La idea de estar embarazada me aterrorizaba

En esta ocasión vamos a compartir la historia de Melissa, una chica que acaba de someterse a un aborto y que aún continúa en la etapa de duelo por la situación, como hemos visto cada historia que hemos compartido es diferente y muchas de ellas se pueden contar de diferente manera de acuerdo a la situación emocional por lo que cada mujer está viviendo, hemos tenido relatos de de mujeres que ya han superado el proceso y otros más como el siguiente en el que aún intentan comprender la situación, esperamos que Melissa pronto encuentre la paz. Conoce su historia:

Hace dos meses aborté porque no tengo cómo mantener a un bebé, tengo 17 años y estoy en segundo semestre de la universidad, escribir esto duele tanto porque yo quería tener a mi bebé.

Llevaba cuatro meses con mi novio, no me cuidaba con ningún método hormonal, solo de barrera o anticonceptivos de emergencia, caí en depresión, mi cuerpo, mi menstruación se descontrolaron, y en un par de ocasiones no recuerdo haber tomado la pastilla, quedé embarazada, no lo sabía, tenía tres meses sin menstruar, el primer mes sin período me hice una prueba y salió negativa, yo me relajé e ignoré las señales de mi cuerpo, tenía tanto en la mente, estaba tan ocupada… De un momento “me enfermé”, vomitaba todos los días, tenía gastritis, dolor de cabeza, me sentía mal, no tenía ánimo de nada, sumando la depresión en la que estaba, no salía de cama, no comía bien, creí que era eso.

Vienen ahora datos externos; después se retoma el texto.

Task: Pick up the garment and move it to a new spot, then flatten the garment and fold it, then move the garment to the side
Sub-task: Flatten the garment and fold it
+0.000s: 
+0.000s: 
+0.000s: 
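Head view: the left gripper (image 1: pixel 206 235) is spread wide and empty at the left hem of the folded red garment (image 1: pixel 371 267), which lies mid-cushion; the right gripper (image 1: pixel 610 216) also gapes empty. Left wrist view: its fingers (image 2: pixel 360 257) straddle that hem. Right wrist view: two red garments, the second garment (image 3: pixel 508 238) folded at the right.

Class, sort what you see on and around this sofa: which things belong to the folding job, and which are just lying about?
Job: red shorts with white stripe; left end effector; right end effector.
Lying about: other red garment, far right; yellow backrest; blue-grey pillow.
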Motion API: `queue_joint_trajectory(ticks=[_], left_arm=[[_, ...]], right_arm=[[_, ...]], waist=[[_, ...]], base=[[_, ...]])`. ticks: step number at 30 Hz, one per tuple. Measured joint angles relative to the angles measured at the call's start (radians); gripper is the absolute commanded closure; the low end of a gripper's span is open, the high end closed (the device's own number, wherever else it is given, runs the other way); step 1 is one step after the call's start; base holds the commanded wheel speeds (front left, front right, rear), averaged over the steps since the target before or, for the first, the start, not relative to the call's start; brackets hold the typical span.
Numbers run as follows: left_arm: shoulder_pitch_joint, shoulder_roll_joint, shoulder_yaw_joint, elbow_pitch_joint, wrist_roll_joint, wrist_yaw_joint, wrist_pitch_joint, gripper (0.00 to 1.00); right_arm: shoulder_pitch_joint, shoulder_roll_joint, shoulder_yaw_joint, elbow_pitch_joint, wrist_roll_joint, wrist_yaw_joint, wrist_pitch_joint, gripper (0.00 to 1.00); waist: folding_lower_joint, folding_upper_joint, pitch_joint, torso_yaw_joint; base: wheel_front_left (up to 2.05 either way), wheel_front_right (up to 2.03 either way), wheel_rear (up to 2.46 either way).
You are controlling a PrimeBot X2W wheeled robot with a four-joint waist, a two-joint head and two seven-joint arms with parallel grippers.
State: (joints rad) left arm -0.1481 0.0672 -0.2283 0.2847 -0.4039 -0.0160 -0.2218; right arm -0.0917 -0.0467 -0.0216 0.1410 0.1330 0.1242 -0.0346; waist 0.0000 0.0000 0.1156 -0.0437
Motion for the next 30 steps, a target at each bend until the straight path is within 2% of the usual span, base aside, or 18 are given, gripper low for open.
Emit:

No había notado que mi cuerpo también cambiaba, tenía el vientre bajo ligeramente “inflamado”, las mamás crecidas, mi novio lo notó primero que yo, un día me dijo: “Yo creo que estás embarazada” yo enseguida lo negué, la idea me aterrorizaba.

A los días me hice un test de sangre y salió positiva, pensé en todas las posibilidades que tenía pero llegué a la conclusión de abortar, me eché para atrás, estaba indecisa, todas las noches acariciaba mi vientre, quería tenerlo, me peleé  con mi novio, el insistía en hacerlo rápido antes que se pasara más tiempo, sentí que me presionaba, accedí, compramos las pastillas y aborté un fin de semana, el me acompañó todo el tiempo, dolía, me dolía mucho, tanto física como espiritualmente, dolió, demasiado diría.

Lloré, lloré mucho, aún dos meses después sigo llorando y recordando, y aquí estoy sintiéndome culpable, deseando morir.